> _Problem details_: The answer is the complete listing below, written out again exactly.

> _Data segment_:
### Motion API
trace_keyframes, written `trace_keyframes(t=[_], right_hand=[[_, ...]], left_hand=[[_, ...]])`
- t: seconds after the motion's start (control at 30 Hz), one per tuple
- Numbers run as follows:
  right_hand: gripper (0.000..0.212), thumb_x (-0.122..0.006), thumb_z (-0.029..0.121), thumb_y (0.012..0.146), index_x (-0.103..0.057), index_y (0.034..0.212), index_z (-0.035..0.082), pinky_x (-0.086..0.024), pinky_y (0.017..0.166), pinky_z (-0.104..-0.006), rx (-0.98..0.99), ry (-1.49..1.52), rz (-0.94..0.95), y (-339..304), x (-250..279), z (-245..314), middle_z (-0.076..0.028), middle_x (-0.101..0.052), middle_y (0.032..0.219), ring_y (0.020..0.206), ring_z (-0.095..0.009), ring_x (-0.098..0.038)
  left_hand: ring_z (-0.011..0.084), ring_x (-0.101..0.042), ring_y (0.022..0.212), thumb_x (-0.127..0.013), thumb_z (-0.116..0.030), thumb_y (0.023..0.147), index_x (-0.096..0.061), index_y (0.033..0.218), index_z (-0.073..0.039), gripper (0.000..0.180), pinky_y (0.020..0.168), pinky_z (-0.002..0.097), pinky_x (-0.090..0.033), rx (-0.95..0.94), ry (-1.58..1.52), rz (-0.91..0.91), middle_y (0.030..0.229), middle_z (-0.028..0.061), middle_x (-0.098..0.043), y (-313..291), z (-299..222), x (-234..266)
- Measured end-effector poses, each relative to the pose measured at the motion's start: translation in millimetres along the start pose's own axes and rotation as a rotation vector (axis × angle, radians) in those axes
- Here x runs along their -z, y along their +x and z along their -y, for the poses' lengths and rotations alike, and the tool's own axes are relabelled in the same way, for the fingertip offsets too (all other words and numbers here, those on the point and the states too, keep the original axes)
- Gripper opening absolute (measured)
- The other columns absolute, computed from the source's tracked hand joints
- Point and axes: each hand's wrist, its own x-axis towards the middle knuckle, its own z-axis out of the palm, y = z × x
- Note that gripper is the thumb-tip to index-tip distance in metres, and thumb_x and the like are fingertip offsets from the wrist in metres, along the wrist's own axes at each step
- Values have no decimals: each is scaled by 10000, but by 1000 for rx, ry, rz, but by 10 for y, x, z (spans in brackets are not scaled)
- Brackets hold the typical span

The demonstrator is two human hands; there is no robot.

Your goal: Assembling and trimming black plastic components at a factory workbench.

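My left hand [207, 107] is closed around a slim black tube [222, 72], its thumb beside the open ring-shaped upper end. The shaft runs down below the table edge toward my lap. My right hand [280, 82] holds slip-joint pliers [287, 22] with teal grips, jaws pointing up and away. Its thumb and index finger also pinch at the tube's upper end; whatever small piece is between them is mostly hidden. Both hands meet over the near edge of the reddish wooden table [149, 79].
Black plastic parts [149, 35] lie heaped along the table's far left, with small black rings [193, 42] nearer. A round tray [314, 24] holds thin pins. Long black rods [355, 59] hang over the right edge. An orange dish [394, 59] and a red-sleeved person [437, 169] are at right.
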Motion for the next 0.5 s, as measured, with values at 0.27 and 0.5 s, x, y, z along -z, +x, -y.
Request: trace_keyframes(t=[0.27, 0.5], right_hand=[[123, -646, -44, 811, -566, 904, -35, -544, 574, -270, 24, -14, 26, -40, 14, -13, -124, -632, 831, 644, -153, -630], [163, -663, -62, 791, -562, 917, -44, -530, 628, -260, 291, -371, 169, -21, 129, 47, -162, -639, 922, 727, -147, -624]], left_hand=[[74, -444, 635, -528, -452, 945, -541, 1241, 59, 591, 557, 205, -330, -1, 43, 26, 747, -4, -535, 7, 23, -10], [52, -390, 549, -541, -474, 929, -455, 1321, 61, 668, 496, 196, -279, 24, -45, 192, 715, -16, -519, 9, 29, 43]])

> _Completed task_:
### Motion API
trace_keyframes, written `trace_keyframes(t=[_], right_hand=[[_, ...]], left_hand=[[_, ...]])`
- t: seconds after the motion's start (control at 30 Hz), one per tuple
- Numbers run as follows:
  right_hand: gripper (0.000..0.212), thumb_x (-0.122..0.006), thumb_z (-0.029..0.121), thumb_y (0.012..0.146), index_x (-0.103..0.057), index_y (0.034..0.212), index_z (-0.035..0.082), pinky_x (-0.086..0.024), pinky_y (0.017..0.166), pinky_z (-0.104..-0.006), rx (-0.98..0.99), ry (-1.49..1.52), rz (-0.94..0.95), y (-339..304), x (-250..279), z (-245..314), middle_z (-0.076..0.028), middle_x (-0.101..0.052), middle_y (0.032..0.219), ring_y (0.020..0.206), ring_z (-0.095..0.009), ring_x (-0.098..0.038)
  left_hand: ring_z (-0.011..0.084), ring_x (-0.101..0.042), ring_y (0.022..0.212), thumb_x (-0.127..0.013), thumb_z (-0.116..0.030), thumb_y (0.023..0.147), index_x (-0.096..0.061), index_y (0.033..0.218), index_z (-0.073..0.039), gripper (0.000..0.180), pinky_y (0.020..0.168), pinky_z (-0.002..0.097), pinky_x (-0.090..0.033), rx (-0.95..0.94), ry (-1.58..1.52), rz (-0.91..0.91), middle_y (0.030..0.229), middle_z (-0.028..0.061), middle_x (-0.098..0.043), y (-313..291), z (-299..222), x (-234..266)
- Measured end-effector poses, each relative to the pose measured at the motion's start: translation in millimetres along the start pose's own axes and rotation as a rotation vector (axis × angle, radians) in those axes
- Here x runs along their -z, y along their +x and z along their -y, for the poses' lengths and rotations alike, and the tool's own axes are relabelled in the same way, for the fingertip offsets too (all other words and numbers here, those on the point and the states too, keep the original axes)
- Gripper opening absolute (measured)
- The other columns absolute, computed from the source's tracked hand joints
- Point and axes: each hand's wrist, its own x-axis towards the middle knuckle, its own z-axis out of the palm, y = z × x
- Note that gripper is the thumb-tip to index-tip distance in metres, and thumb_x and the like are fingertip offsets from the wrist in metres, along the wrist's own axes at each step
- Values have no decimals: each is scaled by 10000, but by 1000 for rx, ry, rz, but by 10 for y, x, z (spans in brackets are not scaled)
- Brackets hold the typical span

The demonstrator is two human hands; there is no robot.

Your goal: Assembling and trimming black plastic components at a factory workbench.

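My left hand [207, 107] is closed around a slim black tube [222, 72], its thumb beside the open ring-shaped upper end. The shaft runs down below the table edge toward my lap. My right hand [280, 82] holds slip-joint pliers [287, 22] with teal grips, jaws pointing up and away. Its thumb and index finger also pinch at the tube's upper end; whatever small piece is between them is mostly hidden. Both hands meet over the near edge of the reddish wooden table [149, 79].
Black plastic parts [149, 35] lie heaped along the table's far left, with small black rings [193, 42] nearer. A round tray [314, 24] holds thin pins. Long black rods [355, 59] hang over the right edge. An orange dish [394, 59] and a red-sleeved person [437, 169] are at right.
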Motion for the next 0.5 s, as measured, with values at 0.27 and 0.5 s, x, y, z along -z, +x, -y.
Request: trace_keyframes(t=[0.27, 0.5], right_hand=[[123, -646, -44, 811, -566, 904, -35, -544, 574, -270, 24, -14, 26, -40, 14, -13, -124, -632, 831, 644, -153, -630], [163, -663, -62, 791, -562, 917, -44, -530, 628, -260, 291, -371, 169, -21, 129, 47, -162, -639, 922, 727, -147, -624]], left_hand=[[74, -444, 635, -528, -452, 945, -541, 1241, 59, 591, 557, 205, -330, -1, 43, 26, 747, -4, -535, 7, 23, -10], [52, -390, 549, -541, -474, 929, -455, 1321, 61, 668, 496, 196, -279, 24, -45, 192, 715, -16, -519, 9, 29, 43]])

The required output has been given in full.